When Halsey was awarded a fellowship to study abroad that same year, war was raging in Europe. The pair’s decision to travel instead to Mexico was a fortuitous choice, liberating them from the old masters and inviting them to embrace a less familiar culture. During World War II, the young couple lived in Savannah, where McCallum worked at the Telfair Academy. When they returned to Charleston in 1945, she became a part-time instructor for youth art classes at the Gibbes Art Gallery until 1953, when she, Halsey, and sculptor Willard Hirsch established the Charleston Art School.
Much of McCallum’s work from the 1940s resembles that of her husband, as exemplified by the compressed space and reliance on geometric shapes. Beginning in the late 1950s, McCallum developed a talent for printmaking. She became proficient in woodblock and linoleum prints, lithography, and monotypes. While Charleston had been the primary inspiration for her early work, her horizons were broadened by extensive travel, generally alone, to such far-flung places as Guatemala, Ecuador, Peru, Morocco, Portugal, Cambodia, and Thailand. McCallum and Halsey collaborated on the 1971 publication of A Travel Sketchbook, which reproduced drawings from their journeys and juxtaposed the talents of each artist.

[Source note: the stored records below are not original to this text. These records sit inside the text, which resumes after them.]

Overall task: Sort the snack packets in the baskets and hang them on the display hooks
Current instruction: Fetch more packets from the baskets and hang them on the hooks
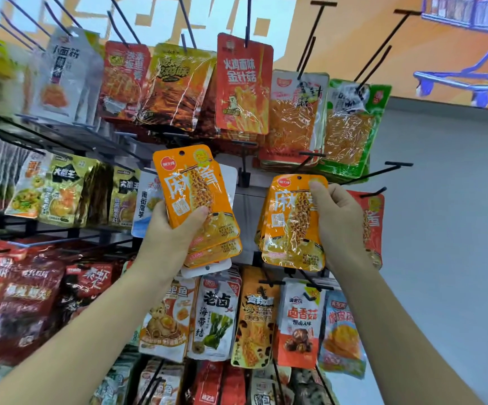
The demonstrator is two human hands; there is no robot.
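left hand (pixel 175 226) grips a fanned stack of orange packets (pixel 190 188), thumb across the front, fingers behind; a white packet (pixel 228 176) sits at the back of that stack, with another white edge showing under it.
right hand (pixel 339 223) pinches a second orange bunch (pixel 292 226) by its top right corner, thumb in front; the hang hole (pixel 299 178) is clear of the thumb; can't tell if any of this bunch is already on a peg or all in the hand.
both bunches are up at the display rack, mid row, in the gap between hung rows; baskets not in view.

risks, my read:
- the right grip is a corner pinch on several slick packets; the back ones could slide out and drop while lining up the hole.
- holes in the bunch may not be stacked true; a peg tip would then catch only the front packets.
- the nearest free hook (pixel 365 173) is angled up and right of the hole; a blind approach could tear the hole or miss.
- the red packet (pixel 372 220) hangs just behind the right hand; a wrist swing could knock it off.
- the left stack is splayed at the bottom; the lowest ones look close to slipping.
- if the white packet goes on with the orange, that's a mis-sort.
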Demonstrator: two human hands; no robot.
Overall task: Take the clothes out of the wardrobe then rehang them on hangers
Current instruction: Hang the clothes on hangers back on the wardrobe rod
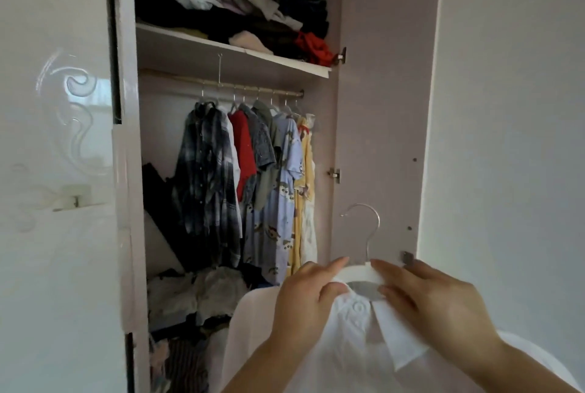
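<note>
Left hand (304, 300) and right hand (424, 300) pinch the shirt (348, 348) collar — over hanger (357, 272).

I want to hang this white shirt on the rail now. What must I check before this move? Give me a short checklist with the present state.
1. Hanger sits inside the neck of the shirt: ok.
2. Hook stands free above the hands: ok.
3. Left hand and right hand both pinch at the collar: ok.
4. Bare stretch of rail left of the hung clothes: ok.
5. Wardrobe door open: ok.
6. Shirt buttons fastened: cannot tell, the front is partly covered.
</note>
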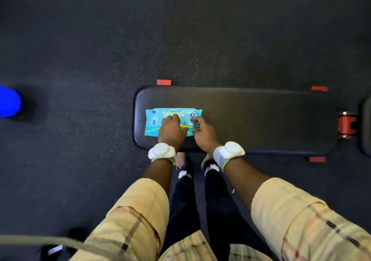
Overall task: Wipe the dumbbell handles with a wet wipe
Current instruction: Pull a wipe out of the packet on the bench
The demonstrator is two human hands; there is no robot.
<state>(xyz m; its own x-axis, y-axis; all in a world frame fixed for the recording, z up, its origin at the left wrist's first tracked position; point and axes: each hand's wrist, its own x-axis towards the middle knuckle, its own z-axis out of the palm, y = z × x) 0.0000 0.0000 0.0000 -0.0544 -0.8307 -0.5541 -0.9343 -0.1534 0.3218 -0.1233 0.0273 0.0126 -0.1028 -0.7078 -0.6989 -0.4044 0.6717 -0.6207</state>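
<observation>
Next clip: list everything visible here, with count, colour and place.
bench pad: one, black, centre frame
wet wipe pack: one, teal, on the bench pad near its left end
red frame parts: four, red, around the pad's edges
blue object: one, blue, left edge, cut off
floor: one, dark speckled, all around
wrist bands: two, white, one per wrist
left hand: one, resting on the pack
right hand: one, pinching the pack near its right end

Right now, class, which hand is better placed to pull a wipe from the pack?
Right. The right hand pinches at the pack near its right end, seemingly the flap; the left hand lies on it, steadying it on the bench.
</observation>
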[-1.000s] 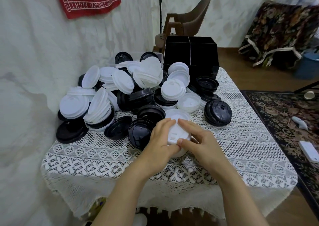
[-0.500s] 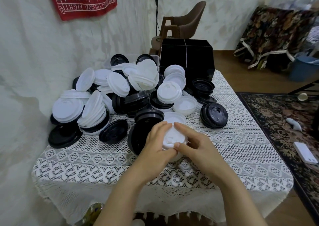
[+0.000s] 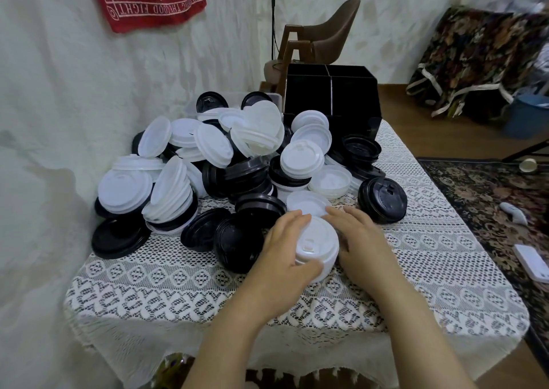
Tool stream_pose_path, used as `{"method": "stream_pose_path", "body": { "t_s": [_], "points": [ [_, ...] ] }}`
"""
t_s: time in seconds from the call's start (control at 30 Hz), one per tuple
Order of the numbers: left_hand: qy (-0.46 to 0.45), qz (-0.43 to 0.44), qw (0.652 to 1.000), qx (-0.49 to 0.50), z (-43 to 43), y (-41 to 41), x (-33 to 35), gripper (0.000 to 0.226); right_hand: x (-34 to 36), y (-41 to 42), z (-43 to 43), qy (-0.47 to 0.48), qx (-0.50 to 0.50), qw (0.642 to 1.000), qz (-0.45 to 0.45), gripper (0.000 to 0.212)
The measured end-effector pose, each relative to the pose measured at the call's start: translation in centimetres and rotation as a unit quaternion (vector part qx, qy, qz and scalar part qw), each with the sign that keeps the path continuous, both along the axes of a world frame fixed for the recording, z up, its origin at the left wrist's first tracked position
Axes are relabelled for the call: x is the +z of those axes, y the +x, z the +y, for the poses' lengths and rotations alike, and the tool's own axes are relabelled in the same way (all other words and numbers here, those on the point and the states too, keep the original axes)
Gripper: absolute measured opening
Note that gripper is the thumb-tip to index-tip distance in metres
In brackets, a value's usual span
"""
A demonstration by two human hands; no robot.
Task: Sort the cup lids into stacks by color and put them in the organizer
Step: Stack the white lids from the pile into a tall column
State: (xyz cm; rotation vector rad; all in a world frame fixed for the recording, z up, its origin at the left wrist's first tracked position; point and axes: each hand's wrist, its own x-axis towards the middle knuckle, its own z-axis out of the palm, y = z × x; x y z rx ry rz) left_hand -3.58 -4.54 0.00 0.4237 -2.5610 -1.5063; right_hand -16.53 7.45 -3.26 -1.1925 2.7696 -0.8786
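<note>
Head view: L hand (image 3: 285, 249) & R hand (image 3: 364, 240) both curl round a short white stack (image 3: 319, 246) of lids, low over the tablecloth (image 3: 430, 258), well short of the black organizer (image 3: 329, 97) at the far end. Can't tell if the organizer holds anything yet. Between stack & organizer sits a big mixed pile (image 3: 219, 162) of black & white lids, so prob. early: most sorting not yet done.
</note>
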Motion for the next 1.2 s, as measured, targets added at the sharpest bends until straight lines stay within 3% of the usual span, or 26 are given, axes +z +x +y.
{"method": "stream_pose_path", "body": {
  "t_s": [0.17,0.27,0.33,0.43,0.53,0.6,0.63,0.7,0.77,0.97,1.2],
  "points": [
    [-0.001,0.006,1.0,-0.005,0.1,0.1,0.1,0.066,0.4,0.4,0.3,-0.069,-0.035,0.996,0.042,0.019],
    [0.003,0.003,1.0,-0.007,0.1,0.1,0.2,0.065,2.1,1.2,1.0,-0.168,-0.093,0.98,-0.055,0.011],
    [0.007,0.002,1.0,-0.009,0.1,0.1,0.4,0.068,3.0,1.5,1.6,-0.273,-0.154,0.932,-0.183,0.008],
    [0.005,-0.001,1.0,-0.011,0.1,0.0,0.5,0.065,3.2,2.3,2.7,-0.372,-0.203,0.81,-0.405,0.018],
    [0.008,-0.001,1.0,-0.012,0.0,0.0,0.5,0.066,3.3,3.1,4.0,-0.381,-0.207,0.762,-0.481,0.032],
    [0.015,0.002,1.0,-0.013,0.0,0.0,0.5,0.067,3.8,3.5,4.6,-0.35,-0.218,0.782,-0.466,0.039],
    [0.016,0.002,1.0,-0.014,0.0,0.1,0.6,0.067,3.9,3.6,4.9,-0.318,-0.232,0.812,-0.43,0.042],
    [0.015,0.001,1.0,-0.016,0.0,0.1,0.6,0.066,3.5,3.4,5.5,-0.209,-0.264,0.897,-0.287,0.045],
    [0.017,0.0,1.0,-0.018,0.0,0.1,0.6,0.066,3.2,3.2,5.7,-0.116,-0.263,0.944,-0.163,0.045],
    [0.029,0.002,0.999,-0.017,-0.2,0.2,0.5,0.065,2.2,2.3,5.2,-0.063,-0.131,0.976,-0.161,0.072],
    [0.034,0.001,0.999,-0.003,-0.5,0.4,0.6,0.068,2.1,1.7,4.9,-0.096,-0.115,0.98,-0.135,0.062]
  ]
}}
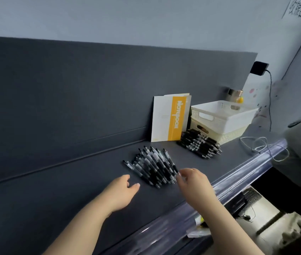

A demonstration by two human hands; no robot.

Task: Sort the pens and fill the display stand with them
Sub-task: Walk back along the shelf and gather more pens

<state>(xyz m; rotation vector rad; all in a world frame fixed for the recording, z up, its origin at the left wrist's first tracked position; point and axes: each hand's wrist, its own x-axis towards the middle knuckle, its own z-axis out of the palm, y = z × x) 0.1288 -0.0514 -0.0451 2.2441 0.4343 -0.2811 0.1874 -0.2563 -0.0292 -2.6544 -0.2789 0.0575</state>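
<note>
The nearer pile of pens (pixel 153 167) lies on the dark table (pixel 54 190) just ahead of both hands. Its barrels run roughly parallel and mix clear and black bodies, which suggests it is the stock not yet sorted. A second pile (pixel 199 143), darker and more tightly stacked, sits farther back at the foot of the stacked baskets (pixel 225 116). It is probably one kind already set apart so the two cannot mingle. The left hand (pixel 122 190) hovers open with relaxed fingers beside the near pile's left end, well placed to steady or rake it. The right hand (pixel 192 179) curves its fingers at the pile's right end; blur hides whether it pinches a pen. A white and yellow folder (pixel 170 118) leans against the back panel (pixel 72 89). No display stand can be made out.
</note>
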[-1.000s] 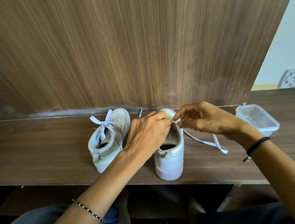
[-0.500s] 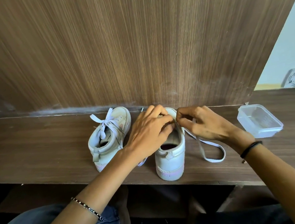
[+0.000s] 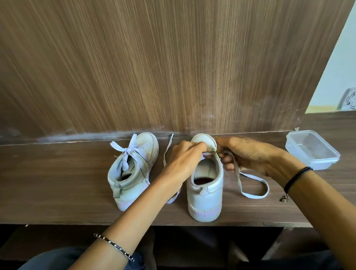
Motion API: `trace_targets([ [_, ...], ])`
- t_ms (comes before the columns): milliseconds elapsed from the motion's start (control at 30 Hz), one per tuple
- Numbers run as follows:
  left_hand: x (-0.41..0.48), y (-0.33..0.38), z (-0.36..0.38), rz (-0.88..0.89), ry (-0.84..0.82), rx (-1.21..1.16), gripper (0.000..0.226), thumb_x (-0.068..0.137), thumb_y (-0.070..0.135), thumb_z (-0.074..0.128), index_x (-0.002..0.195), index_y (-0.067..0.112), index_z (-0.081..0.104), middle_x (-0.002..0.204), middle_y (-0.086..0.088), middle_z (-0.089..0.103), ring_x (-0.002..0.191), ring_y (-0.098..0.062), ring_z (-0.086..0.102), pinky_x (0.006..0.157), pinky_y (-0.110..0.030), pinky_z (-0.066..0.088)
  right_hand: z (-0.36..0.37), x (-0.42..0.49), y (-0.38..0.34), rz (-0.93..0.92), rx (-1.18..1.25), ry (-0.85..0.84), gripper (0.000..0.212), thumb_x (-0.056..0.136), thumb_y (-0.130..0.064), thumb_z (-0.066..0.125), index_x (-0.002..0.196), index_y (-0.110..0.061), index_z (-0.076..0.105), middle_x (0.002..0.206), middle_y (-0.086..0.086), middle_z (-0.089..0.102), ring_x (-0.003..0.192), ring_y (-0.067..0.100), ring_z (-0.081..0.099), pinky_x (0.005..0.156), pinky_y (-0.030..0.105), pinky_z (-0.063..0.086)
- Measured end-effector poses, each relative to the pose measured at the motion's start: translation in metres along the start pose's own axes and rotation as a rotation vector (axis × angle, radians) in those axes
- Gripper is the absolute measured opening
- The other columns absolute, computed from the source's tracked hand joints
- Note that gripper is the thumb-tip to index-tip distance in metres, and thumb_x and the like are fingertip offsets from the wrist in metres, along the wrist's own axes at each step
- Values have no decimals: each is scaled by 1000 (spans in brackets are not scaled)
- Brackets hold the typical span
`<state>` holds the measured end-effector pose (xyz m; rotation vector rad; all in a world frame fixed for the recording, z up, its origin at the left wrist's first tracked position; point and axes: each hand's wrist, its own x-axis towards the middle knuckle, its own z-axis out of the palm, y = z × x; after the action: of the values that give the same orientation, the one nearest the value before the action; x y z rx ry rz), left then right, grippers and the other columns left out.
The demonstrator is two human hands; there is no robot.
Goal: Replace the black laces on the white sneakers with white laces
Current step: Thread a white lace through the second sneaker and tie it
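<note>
Since a second ago the right hand (image 3: 251, 154) has pulled in close to the left hand (image 3: 183, 160). The white lace (image 3: 237, 178) that ran out straight now lies in a loop.

I start at the left. The brown table (image 3: 49, 183) runs across my view, with a wooden wall (image 3: 167, 61) behind it. The left shoe (image 3: 133, 174) stands on the table with its heel toward me. It is laced in white and tied in a bow (image 3: 129, 151). One loose end of the white lace lies on the table between the two shoes and goes under the left arm.

Next comes the left hand. Its fingers are curled down at the front of the right shoe (image 3: 205, 194) and pinch the lace there. A thin bracelet (image 3: 113, 246) sits on that wrist. The right shoe stands on the table, near its front edge, heel toward me.

The right hand is just beside the left one, almost touching it, at the same spot on the shoe. Its fingers are curled and grip the lace too. From that hand the lace hangs down and makes its loop flat on the table, right of the shoe. A black band (image 3: 296, 175) is on that wrist.

Far right, a clear plastic box (image 3: 312, 152) sits on the table, apart from the shoes.
</note>
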<state>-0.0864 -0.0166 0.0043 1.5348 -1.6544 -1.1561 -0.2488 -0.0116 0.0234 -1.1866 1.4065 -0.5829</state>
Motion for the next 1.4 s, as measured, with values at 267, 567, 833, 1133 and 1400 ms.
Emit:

Ever energetic, from 1959 to 1968, McCallum was Curator of Art Education at the Gibbes Art Gallery, a position that called her to give presentations in art appreciation at area schools, art instruction being absent from the district’s curriculum. From 1971 through 1979, she continued her teaching career in the studio art department at the College of Charleston. After decades of making distinctive art, teaching all ages, and supporting community causes, in 2003 Corrie McCallum received South Carolina’s Elizabeth O’Neill Verner Award for lifetime achievement, an honor named for another strong Charleston female artist.